Les prochaines Rencontres La Fontaine

Rendez-vous dimanche 3 novembre, à 15h30, devant la statue de Jean de La Fontaine, dans le Jardin des Plantes de Toulouse. 



Dimanche 3 novembre 2024

  

La Chatte métamorphosée en femme

 

Un Homme chérissait éperdument sa Chatte,

Il la trouvait mignonne, et belle, et délicate,

            Qui miaulait d'un ton fort doux :

            Il était plus fou que les fous.

        Cet Homme donc, par prières, par larmes,

            Par sortilèges et par charmes,

            Fait tant qu'il obtient du Destin

            Que sa Chatte en un beau matin

            Devient femme, et le matin même,

            Maître sot en fait sa moitié.

            Le voilà fou d'amour extrême,

            De fou qu'il était d'amitié.

            Jamais la Dame la plus belle

            Ne charma tant son Favori

            Que fait cette Épouse nouvelle

            Son hypocondre de Mari.

            Il l'amadoue, elle le flatte ;

            Il n'y trouve plus rien de Chatte,

            Et poussant l'erreur jusqu'au bout,

            La croit femme en tout et partout,

Lorsque quelques Souris qui rongeaient de la natte

Troublèrent le plaisir des nouveaux mariés.

            Aussitôt la Femme est sur pieds.

            Elle manqua son aventure.

Souris de revenir, Femme d'être en posture.

        Pour cette fois, elle accourut à point ;

            Car ayant changé de figure,

            Les Souris ne la craignaient point.

            Ce lui fut toujours une amorce ,

            Tant le naturel a de force.

Il se moque de tout, certain âge accompli.

Le vase est imbibé, l'étoffe a pris son pli.

            En vain de son train ordinaire

            On le veut désaccoutumer.

            Quelque chose qu'on puisse faire,

            On ne saurait le réformer.

            Coups de fourche ni d'étrivières

            Ne lui font changer de manières ;

            Et, fussiez-vous embâtonnés ,

            Jamais vous n'en serez les maîtres.

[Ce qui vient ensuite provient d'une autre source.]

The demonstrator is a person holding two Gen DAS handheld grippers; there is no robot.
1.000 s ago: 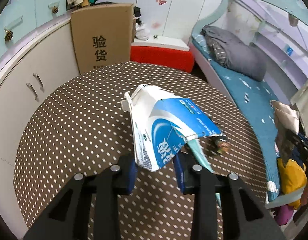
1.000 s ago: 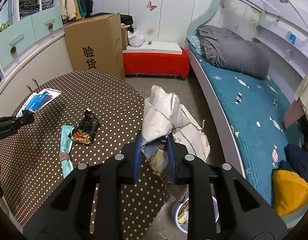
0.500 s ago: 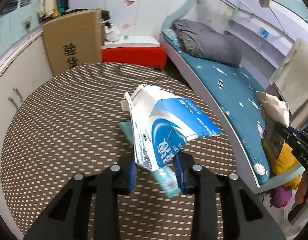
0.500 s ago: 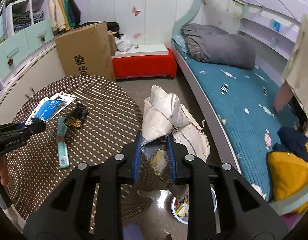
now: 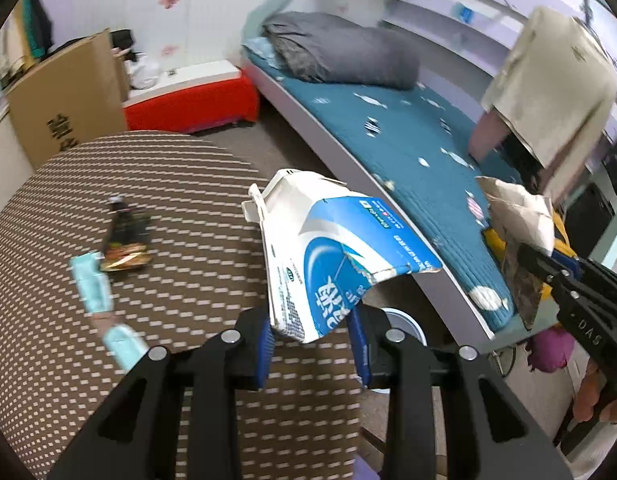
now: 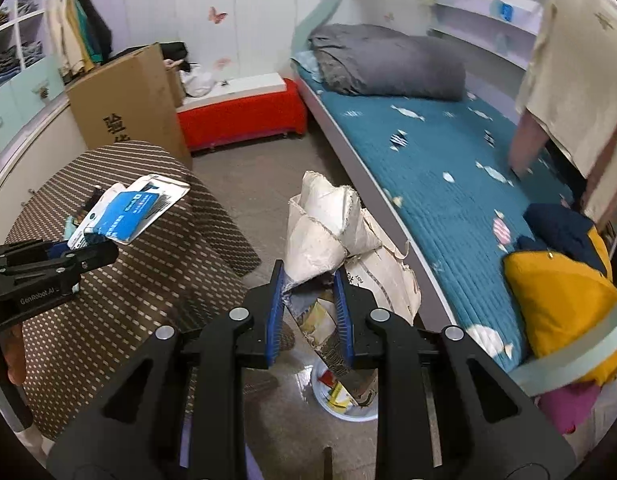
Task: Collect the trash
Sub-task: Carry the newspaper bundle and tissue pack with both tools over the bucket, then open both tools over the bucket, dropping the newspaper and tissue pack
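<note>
My left gripper point(image 5: 313, 338) is shut on a flattened blue and white carton point(image 5: 332, 252) and holds it over the right edge of the round dotted table point(image 5: 180, 264). The carton point(image 6: 128, 210) and the left gripper point(image 6: 84, 254) also show at the left of the right wrist view. My right gripper point(image 6: 309, 314) is shut on a crumpled off-white paper bag point(image 6: 328, 228), above a white bin point(image 6: 348, 398) on the floor that holds scraps. A dark snack wrapper point(image 5: 126, 240) and a teal wrapper point(image 5: 94, 284) lie on the table.
A bed with a teal cover point(image 6: 448, 168) and a grey pillow point(image 6: 384, 64) runs along the right. A cardboard box point(image 6: 128, 108) and a red bench point(image 6: 240, 116) stand at the back. A yellow and navy garment point(image 6: 560, 280) lies on the bed's near end.
Both grippers have swung to the right with their loads. The carton has passed from the table's middle to its right edge; the paper bag now hangs over the floor bin.
</note>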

            Qu'on lui ferme la porte au nez,

            Il reviendra par les fenêtres.

 


Un prochain dimanche de l'année...

 

Les Poissons et le Berger qui joue de la flute

Tircis, qui pour la seule Annette
               Faisait résonner les accords
               D'une voix et d'une musette
               Capables de toucher les morts,
               Chantait un jour le long des bords
               D'une onde arrosant des prairies,
Dont Zéphire habitait les campagnes fleuries.
Annette cependant à la ligne pêchait ;
               Mais nul poisson ne s'approchait.
               La Bergère perdait ses peines.
               Le Berger qui par ses chansons,
               Eût attiré des inhumaines,
        Crut, et crut mal, attirer des poissons.
Il leur chanta ceci : Citoyens de cette onde,
Laissez votre Naïade en sa grotte profonde .
Venez voir un objet mille fois plus charmant.
Ne craignez point d'entrer aux prisons de la Belle :
               Ce n'est qu'à nous qu'elle est cruelle :
               Vous serez traités doucement,
               On n'en veut point à votre vie :
Un vivier vous attend, plus clair que fin cristal.
Et, quand à quelques-uns l'appât serait fatal,
Mourir des mains d'Annette est un sort que j'envie.
Ce discours éloquent ne fit pas grand effet :
L'auditoire était sourd aussi bien que muet.
Tircis eut beau prêcher : ses paroles miellées
               S'en étant aux vents envolées,
Il tendit un long rets. Voilà les poissons pris,
Voilà les poissons mis aux pieds de la Bergère.
Ô vous Pasteurs d'humains et non pas de brebis,
Rois qui croyez gagner par raisons les esprits
               D'une multitude étrangère,
Ce n'est jamais par là que l'on en vient à bout ;
               Il y faut une autre manière :
Servez-vous de vos rets, la puissance fait tout.